[Requirement] A line below contains "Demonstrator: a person", and a later one contains "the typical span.". Repeat both, with every line between them, exactly.

[Data section]
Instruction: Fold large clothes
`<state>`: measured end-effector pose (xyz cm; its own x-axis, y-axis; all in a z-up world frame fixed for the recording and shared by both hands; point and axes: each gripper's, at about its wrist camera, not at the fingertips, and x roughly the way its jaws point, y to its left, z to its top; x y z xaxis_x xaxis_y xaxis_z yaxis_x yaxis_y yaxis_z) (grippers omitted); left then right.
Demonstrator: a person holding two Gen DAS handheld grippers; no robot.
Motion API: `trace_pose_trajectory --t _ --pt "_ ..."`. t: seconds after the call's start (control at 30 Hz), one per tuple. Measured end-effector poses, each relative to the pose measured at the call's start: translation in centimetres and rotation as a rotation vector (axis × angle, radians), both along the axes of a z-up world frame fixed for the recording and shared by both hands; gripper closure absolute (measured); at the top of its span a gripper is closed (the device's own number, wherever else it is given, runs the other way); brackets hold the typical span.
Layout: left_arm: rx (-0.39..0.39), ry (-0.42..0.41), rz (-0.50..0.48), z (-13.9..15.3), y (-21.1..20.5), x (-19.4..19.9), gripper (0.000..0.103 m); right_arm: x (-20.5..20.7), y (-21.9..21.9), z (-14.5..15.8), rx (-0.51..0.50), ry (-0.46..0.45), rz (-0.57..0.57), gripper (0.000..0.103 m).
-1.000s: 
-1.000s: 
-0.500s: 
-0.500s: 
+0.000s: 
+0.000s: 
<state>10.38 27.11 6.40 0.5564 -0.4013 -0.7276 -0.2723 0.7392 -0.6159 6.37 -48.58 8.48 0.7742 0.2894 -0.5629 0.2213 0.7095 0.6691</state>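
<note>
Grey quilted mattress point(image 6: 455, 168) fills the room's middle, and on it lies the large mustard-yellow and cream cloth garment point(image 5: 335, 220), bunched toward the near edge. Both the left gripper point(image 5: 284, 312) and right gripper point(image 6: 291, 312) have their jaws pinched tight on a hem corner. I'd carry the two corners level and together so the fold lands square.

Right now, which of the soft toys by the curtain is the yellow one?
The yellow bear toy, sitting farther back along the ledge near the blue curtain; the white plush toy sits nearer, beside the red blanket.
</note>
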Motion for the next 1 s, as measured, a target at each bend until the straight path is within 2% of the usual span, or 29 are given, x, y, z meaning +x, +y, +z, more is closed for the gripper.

[Result]
Demonstrator: a person holding two Gen DAS handheld grippers; no robot.
Motion API: `trace_pose_trajectory --t _ --pt "_ ..."`. t: seconds after the call's start (control at 30 Hz), one per tuple. Measured end-effector poses, each relative to the pose measured at the call's start: translation in centimetres and rotation as a rotation vector (axis × angle, radians), both along the axes of a z-up world frame fixed for the recording and shared by both hands; gripper closure absolute (measured); at the top of its span a gripper is closed (the device's own number, wherever else it is given, runs the other way); brackets hold the typical span.

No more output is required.